Folhetim | Benvinda – Uma História de Emigração (11º. Episódio)

CAPA Licinia

FOLHETIM | Uma rubrica de Licínia Quitério

 

FOLHETIM – A História de Benvinda (11º. Episódio)

 

Não era fácil de fazer amizades, a Berta. Ainda não largara aquele seu jeito de olhar desconfiado, de presa farejando o caçador. Metiam-lhe medo os homens, depois que um a agarrou num canto escuso dos corredores do metro e a apalpou e só a largou quando ela o mordeu com tanta força no nariz que ele desatou a fugir com as mãos a tapar o rosto e a rosnar, “sale putain, sale putain”. Entretanto aproximavam-se pessoas e ela a compor-se, não queria que ninguém desse pelo sucedido, a subir as escadas do metro a correr, a continuar sempre a correr até chegar a casa e deitar-se, a dizer à mãe que lhe doía a barriga, por longo tempo o corpo todo a tremer debaixo da roupa como se estivesse ao vento, esta rapariga anda esquisita, anda.

Mal acabou o liceu foi à procura de trabalho, ora bem, corpo teve ela muito cedo, o meu medo era que se perdesse com os homens que a galavam com os olhos. Nós mulheres sabemos a história do lume ao pé da estopa, mas o que me sossegava mais um pouco era ela ser assim brava, nada de se deixar prender, rapariga com muitas ideias de liberdade, de dizer que homens e mulheres valiam o mesmo, uma vez disse isso ao pé do pai e a cabeça dela foi direito à parede com o chapadão que levou. Não aprendeu, já deu muitos tombos, mas continua a mesma de nariz empinado. O casamento só deu tempo para fazer dois rapazes, verdade se diga que o gajo não a merecia, não tinha unhas para ela.

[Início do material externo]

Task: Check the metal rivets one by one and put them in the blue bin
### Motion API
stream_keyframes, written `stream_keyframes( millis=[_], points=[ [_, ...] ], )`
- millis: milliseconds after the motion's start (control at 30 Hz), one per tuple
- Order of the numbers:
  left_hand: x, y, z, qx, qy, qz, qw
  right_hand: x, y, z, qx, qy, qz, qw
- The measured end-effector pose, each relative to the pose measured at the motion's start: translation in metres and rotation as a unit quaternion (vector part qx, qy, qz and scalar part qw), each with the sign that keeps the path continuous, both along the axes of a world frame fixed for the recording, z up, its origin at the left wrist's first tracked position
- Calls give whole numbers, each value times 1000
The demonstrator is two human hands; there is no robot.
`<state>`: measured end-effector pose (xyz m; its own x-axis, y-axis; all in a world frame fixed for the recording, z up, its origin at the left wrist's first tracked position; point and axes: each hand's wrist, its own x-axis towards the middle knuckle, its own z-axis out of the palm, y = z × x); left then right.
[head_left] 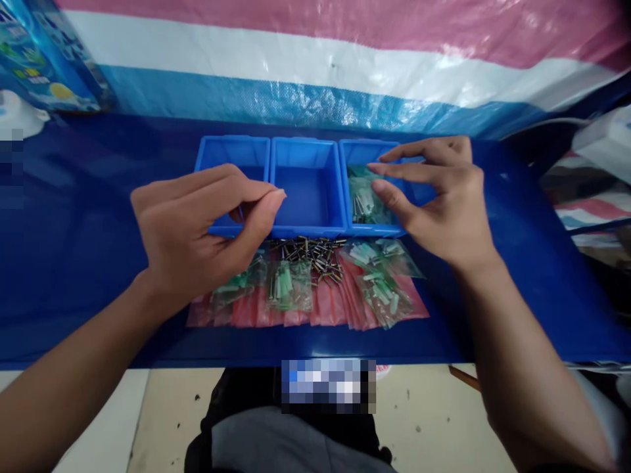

Trabalhou e estudou, estudou e trabalhou, a Berta, que hoje é professora na Sorbonne onde fez os estudos superiores. Foram anos de matar o corpo e a cabeça, de aceitar todos os trabalhos que apareciam e lhe permitiam ganhar o sustento. Fez limpezas, tratou de idosos, tratou de jardins, foi ama de meninos, levou cães a passear, fez tudo o que as francesas não faziam, as Marias eram bem jeitosas para todo o serviço. Só quando Berta as mandava à merda, lhes virava as costas e dizia, faça você melhor, elas acrescentavam, jeitosas mas pouco civilizadas, gente do sul é assim.